Synthetic Heparan Sulfate Mimetic Pixatimod (PG545) Potently Inhibits SARS-CoV-2 By Disrupting The Spike-ACE2 interaction

2020 
Heparan sulfate (HS) is a cell surface polysaccharide recently identified as a co-receptor with the ACE2 protein for recognition of the S1 spike protein on SARS-CoV2 virus, revealing an attractive new target for therapeutic intervention. Clinically-used heparins demonstrate relevant inhibitory activity, but world supplies are limited, necessitating a synthetic solution. The HS mimetic pixatimod is synthetic drug candidate for cancer with immunomodulatory and heparanase-inhibiting properties. Here we show that pixatimod binds directly to the SARS-CoV-2 spike protein receptor binding domain (S1-RBD), altering its conformation and destabilizing its structure.
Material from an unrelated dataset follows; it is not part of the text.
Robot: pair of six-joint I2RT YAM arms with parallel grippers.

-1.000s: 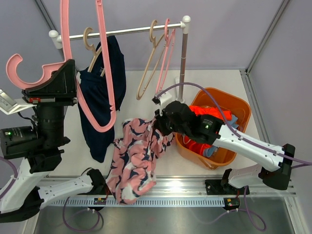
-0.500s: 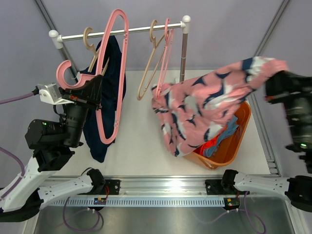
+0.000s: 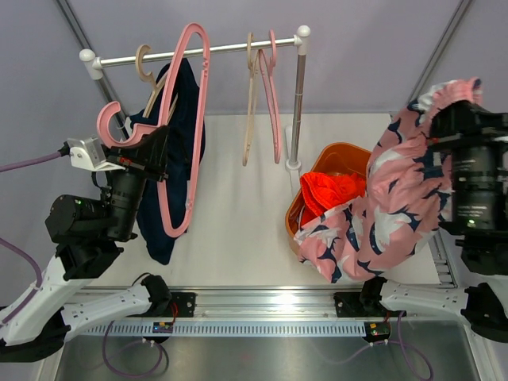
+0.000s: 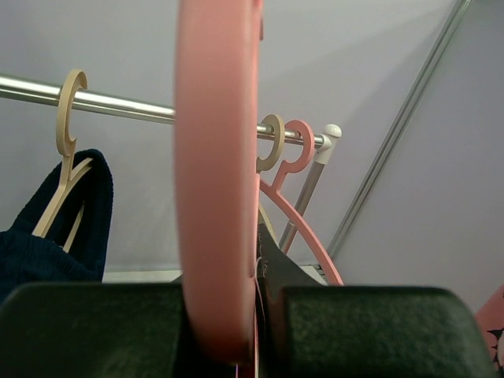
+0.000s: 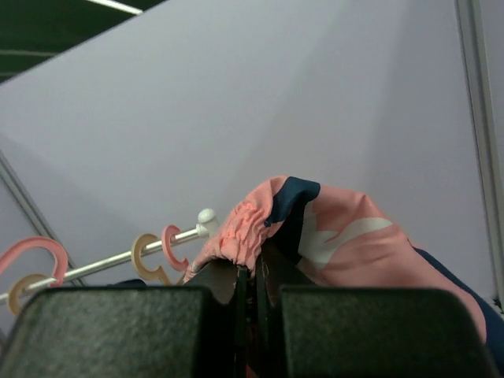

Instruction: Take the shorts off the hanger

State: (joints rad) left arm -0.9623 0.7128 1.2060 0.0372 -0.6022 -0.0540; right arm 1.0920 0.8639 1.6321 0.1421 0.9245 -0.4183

Molecular modelling identified a binding site overlapping with the ACE2 receptor site. Consistent with this, pixatimod inhibits binding of S1-RBD to ACE2-expressing cells and displays a direct mechanism of action by inhibiting binding of S1-RBD to human ACE2. Assays with four different clinical isolates of live SARS-CoV-2 virus show that pixatimod potently inhibits infection of Vero cells at doses well within its safe therapeutic dose range. This demonstration of potent anti-SARS-CoV-2 activity establishes that synthetic HS mimetics can target the HS-Spike protein-ACE2 axis. Together with other known activities of pixatimod our data provides a strong rationale for its further investigation as a potential multimodal therapeutic to address the COVID-19 pandemic.